In October 2014, I presented “Data Mining on Vendor-Digitized Collections” at the Charleston Conference alongside Peter Leonard, Librarian for Digital Humanities Research, Yale University, and other colleagues (1). The Charleston Conference was the perfect setting in which to discuss collaboration between vendors and librarians on large-scale digital humanities work. After demonstrating some current data-mining projects at Yale and elsewhere to show the appeal of digital humanities across disciplines, we talked about issues of research platforms, file formats, acquisitions workflows, copyright and licensing agreements. Our session drew a full room of attendees who responded enthusiastically and asked questions from a wide range of perspectives.
What is data mining?
Data mining leverages computational methods for the analysis of large digital collections of texts and images. It is an umbrella term for an array of tools that enables us to go beyond the capabilities of keyword or full-text searches — for example, to quantitatively compare the language usage of male vs. female authors within a library of books, map the birthplaces of artists represented in a museum’s collection, or chart the appearance of Tiffany & Co. ads in Vogue magazine over time. Using image analysis techniques, we can even sort pictures by color or analyze variations of hue and saturation over time. Computer science techniques enable further analyses like face recognition or segmentation of the geometry of the page. Human scholars come up with the questions and interpret the results, but they can zoom out on a body of material in ways that were prohibitively labor-intensive before.
What is the librarian’s role in data mining?

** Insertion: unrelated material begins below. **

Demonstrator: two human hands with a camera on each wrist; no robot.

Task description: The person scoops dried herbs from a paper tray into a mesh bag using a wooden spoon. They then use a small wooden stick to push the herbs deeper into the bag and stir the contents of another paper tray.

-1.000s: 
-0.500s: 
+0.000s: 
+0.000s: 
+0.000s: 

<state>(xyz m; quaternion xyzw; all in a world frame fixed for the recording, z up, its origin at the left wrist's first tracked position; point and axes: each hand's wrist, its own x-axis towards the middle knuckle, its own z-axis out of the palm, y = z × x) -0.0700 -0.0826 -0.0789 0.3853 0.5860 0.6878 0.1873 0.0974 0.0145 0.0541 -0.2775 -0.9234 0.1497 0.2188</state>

Access to large datasets comes to many researchers via the library — historical newspaper databases, digitized literary texts, census data, geospatial data, and on and on. The subject librarian’s role is to connect researchers to the information in their fields and to identify possibilities for tools and cross-campus projects. At Yale we are fortunate to have a librarian for digital humanities research, a Digital Humanities Laboratory in the works, and numerous faculty members and graduate students interested in this kind of work themselves and for their students. These scholars see the library as a starting point for this kind of research.
Robots Reading Vogue
A particularly exciting project I am involved in at Yale Library, one of many underway here
, applies data mining techniques to a well-marked-up corpus of data: the ProQuest Vogue Archive
. Peter Leonard and I call this collection of data mining experiments Robots Reading Vogue
, and we have used it to demonstrate the research opportunities a large and robust collection of digital data can provide to researchers.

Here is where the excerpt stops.